[Items from a dataset]

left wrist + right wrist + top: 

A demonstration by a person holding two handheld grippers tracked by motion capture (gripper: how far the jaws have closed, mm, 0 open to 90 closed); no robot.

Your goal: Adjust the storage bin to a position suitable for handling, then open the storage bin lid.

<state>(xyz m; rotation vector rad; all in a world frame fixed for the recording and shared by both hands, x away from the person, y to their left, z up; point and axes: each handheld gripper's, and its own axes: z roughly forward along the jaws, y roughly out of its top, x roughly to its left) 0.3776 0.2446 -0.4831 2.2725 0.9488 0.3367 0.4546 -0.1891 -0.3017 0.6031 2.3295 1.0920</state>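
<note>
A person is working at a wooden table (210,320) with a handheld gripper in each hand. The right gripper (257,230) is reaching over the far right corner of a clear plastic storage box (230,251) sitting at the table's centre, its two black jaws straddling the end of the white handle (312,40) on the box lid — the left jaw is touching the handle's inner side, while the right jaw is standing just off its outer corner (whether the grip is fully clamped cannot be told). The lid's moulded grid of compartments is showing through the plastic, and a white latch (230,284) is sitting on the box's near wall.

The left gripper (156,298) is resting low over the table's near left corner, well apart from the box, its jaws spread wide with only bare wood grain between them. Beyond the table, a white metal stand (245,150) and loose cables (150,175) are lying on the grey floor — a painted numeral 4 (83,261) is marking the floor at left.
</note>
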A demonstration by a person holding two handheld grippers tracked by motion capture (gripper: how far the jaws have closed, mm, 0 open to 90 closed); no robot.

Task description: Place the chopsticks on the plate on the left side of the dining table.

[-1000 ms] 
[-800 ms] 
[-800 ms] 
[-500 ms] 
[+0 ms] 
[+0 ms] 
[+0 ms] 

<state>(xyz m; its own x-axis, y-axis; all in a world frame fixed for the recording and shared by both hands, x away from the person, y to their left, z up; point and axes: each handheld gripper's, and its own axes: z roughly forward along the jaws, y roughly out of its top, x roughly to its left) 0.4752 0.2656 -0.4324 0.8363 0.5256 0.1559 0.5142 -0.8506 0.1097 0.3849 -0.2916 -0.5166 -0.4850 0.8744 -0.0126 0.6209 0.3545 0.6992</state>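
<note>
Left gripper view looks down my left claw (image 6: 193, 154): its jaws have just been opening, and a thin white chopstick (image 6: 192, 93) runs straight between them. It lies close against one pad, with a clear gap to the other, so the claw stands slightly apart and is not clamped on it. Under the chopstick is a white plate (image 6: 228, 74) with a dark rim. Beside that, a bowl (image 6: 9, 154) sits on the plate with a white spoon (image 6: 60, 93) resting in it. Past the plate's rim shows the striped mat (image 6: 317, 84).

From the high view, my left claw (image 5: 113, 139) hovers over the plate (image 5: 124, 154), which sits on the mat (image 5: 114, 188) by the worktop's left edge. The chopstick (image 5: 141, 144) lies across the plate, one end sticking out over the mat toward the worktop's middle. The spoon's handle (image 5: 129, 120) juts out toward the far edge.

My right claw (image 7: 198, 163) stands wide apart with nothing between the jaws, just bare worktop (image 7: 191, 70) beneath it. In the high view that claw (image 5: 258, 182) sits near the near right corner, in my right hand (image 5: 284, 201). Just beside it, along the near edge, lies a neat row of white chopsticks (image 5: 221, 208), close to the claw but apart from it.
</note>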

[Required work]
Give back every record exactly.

[Response]
left wrist + right wrist + top: 

A demonstration by a person holding two handheld grippers tracked by motion capture (gripper: how far the jaws have closed, mm, 0 open to 90 closed); no robot.

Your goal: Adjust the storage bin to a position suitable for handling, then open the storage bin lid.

<state>(xyz m; rotation vector rad; all in a world frame fixed for the recording and shared by both hands, x away from the person, y to their left, z up; point and axes: each handheld gripper's, and its own axes: z roughly forward along the jaws, y roughly out of its top, x roughly to its left) 0.3776 0.2446 -0.4831 2.2725 0.9488 0.3367 0.4546 -0.1891 -0.3017 0.6031 2.3295 1.0920</state>
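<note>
A person is working at a wooden table (210,320) with a handheld gripper in each hand. The right gripper (257,230) is reaching over the far right corner of a clear plastic storage box (230,251) sitting at the table's centre, its two black jaws straddling the end of the white handle (312,40) on the box lid — the left jaw is touching the handle's inner side, while the right jaw is standing just off its outer corner (whether the grip is fully clamped cannot be told). The lid's moulded grid of compartments is showing through the plastic, and a white latch (230,284) is sitting on the box's near wall.

The left gripper (156,298) is resting low over the table's near left corner, well apart from the box, its jaws spread wide with only bare wood grain between them. Beyond the table, a white metal stand (245,150) and loose cables (150,175) are lying on the grey floor — a painted numeral 4 (83,261) is marking the floor at left.
</note>
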A demonstration by a person holding two handheld grippers tracked by motion capture (gripper: how far the jaws have closed, mm, 0 open to 90 closed); no robot.

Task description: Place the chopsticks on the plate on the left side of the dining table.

[-1000 ms] 
[-800 ms] 
[-800 ms] 
[-500 ms] 
[+0 ms] 
[+0 ms] 
[+0 ms] 

<state>(xyz m; its own x-axis, y-axis; all in a world frame fixed for the recording and shared by both hands, x away from the person, y to their left, z up; point and axes: each handheld gripper's, and its own axes: z roughly forward along the jaws, y roughly out of its top, x roughly to its left) 0.4752 0.2656 -0.4324 0.8363 0.5256 0.1559 0.5142 -0.8506 0.1097 0.3849 -0.2916 -0.5166 -0.4850 0.8744 -0.0126 0.6209 0.3545 0.6992</state>
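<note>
Left gripper view looks down my left claw (image 6: 193, 154): its jaws have just been opening, and a thin white chopstick (image 6: 192, 93) runs straight between them. It lies close against one pad, with a clear gap to the other, so the claw stands slightly apart and is not clamped on it. Under the chopstick is a white plate (image 6: 228, 74) with a dark rim. Beside that, a bowl (image 6: 9, 154) sits on the plate with a white spoon (image 6: 60, 93) resting in it. Past the plate's rim shows the striped mat (image 6: 317, 84).

From the high view, my left claw (image 5: 113, 139) hovers over the plate (image 5: 124, 154), which sits on the mat (image 5: 114, 188) by the worktop's left edge. The chopstick (image 5: 141, 144) lies across the plate, one end sticking out over the mat toward the worktop's middle. The spoon's handle (image 5: 129, 120) juts out toward the far edge.

My right claw (image 7: 198, 163) stands wide apart with nothing between the jaws, just bare worktop (image 7: 191, 70) beneath it. In the high view that claw (image 5: 258, 182) sits near the near right corner, in my right hand (image 5: 284, 201). Just beside it, along the near edge, lies a neat row of white chopsticks (image 5: 221, 208), close to the claw but apart from it.
</note>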

Nothing else remains for this exercise.